Prediction of Gas Emission in Mining Face Based on GRA-ISA-LSSVM

Abstract

Coal, as a crucial primary energy source in China, provides a stable energy supply and security for the nation's economic and sustainable high-quality development. However, gas disasters can lead to severe casualties and significant economic losses. Therefore, accurately and efficiently predicting gas emission is of paramount importance and holds significant practical value for the safe production of high-gas mines. This paper employs the Least Squares Support Vector Machine (LSSVM) model, which offers better regression prediction accuracy for nonlinear problems with small datasets.

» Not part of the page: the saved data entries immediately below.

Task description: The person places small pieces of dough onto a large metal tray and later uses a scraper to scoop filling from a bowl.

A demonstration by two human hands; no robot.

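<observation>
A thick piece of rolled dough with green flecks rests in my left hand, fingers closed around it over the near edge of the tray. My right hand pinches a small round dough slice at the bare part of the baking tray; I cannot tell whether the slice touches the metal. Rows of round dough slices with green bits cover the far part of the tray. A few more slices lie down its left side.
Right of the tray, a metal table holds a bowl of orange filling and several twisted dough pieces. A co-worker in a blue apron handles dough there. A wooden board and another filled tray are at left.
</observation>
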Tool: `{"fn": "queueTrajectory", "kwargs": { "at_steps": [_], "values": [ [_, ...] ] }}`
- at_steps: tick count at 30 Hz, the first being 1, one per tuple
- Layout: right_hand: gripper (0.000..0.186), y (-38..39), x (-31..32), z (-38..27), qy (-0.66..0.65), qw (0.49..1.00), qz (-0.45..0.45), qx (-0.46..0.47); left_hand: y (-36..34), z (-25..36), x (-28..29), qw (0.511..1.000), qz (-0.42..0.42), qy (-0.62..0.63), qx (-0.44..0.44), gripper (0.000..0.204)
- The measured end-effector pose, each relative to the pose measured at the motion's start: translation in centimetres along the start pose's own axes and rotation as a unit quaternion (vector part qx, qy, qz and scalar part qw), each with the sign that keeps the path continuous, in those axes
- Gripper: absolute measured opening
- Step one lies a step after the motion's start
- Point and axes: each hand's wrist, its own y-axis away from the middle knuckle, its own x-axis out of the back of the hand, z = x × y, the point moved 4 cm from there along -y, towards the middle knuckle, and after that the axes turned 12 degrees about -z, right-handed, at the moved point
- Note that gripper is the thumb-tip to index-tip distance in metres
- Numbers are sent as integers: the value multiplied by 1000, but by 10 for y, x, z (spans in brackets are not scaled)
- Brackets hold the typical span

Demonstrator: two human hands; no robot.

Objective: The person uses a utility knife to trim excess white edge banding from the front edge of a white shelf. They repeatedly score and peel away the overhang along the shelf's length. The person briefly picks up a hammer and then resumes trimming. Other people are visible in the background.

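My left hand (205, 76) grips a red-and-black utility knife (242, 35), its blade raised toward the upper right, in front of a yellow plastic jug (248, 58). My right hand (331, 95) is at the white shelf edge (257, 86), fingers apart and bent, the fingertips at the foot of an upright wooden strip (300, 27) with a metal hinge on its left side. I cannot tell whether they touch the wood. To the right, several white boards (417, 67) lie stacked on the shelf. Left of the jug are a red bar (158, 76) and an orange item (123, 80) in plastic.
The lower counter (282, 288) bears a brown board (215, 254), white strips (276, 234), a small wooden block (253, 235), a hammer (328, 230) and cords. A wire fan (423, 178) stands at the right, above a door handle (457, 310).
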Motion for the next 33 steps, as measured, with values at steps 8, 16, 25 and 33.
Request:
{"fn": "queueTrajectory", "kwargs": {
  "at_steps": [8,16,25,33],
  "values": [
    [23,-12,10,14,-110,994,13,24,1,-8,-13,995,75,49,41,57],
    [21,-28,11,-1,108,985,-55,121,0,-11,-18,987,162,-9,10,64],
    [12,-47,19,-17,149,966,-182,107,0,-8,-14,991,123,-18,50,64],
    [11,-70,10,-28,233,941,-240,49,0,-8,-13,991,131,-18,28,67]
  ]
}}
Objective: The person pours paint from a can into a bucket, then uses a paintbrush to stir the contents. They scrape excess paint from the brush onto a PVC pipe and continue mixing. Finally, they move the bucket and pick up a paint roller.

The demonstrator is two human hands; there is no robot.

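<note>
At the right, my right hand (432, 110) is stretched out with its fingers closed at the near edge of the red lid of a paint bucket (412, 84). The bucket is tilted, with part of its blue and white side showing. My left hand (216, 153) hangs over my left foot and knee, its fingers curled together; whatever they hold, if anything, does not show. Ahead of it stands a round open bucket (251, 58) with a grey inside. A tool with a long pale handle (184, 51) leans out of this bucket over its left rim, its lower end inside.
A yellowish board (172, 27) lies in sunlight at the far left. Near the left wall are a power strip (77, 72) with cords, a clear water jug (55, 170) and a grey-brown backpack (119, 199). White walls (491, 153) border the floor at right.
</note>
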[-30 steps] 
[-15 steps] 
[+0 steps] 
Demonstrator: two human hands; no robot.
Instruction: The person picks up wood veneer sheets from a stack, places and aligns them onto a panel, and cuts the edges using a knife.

To enhance the model's prediction accuracy and effectiveness, the Grey Relational Analysis (GRA) method is used to analyze the influencing factors of gas emission. Factors with high correlation are selected as model inputs. Experimental results show that coal seam gas content, coal seam depth, coal seam thickness, adjacent seam gas content, adjacent seam spacing, mining face length, and adjacent seam thickness have high correlation. To validate the results, Kendall's tau-b, Pearson, and Spearman correlation analysis methods are used, and the experimental results align with GRA. Genetic Algorithm (GA), Particle Swarm Optimization (PSO), and Improved Simulated Annealing Algorithm (ISA) are employed to find the global optimal solution for the LSSVM model parameters. Finally, the GRA-GA-LSSVM, GRA-PSO-LSSVM, and GRA-ISA-LSSVM models are constructed and tested. Experimental results show that after applying GRA, the RMSE and MAE metrics decrease, while the R² metric increases, proving that the GRA method optimizes the model. The GRA-ISA-LSSVM model has the lowest RMSE and MAE values and the highest R² value, indicating superior performance in static gas emission prediction.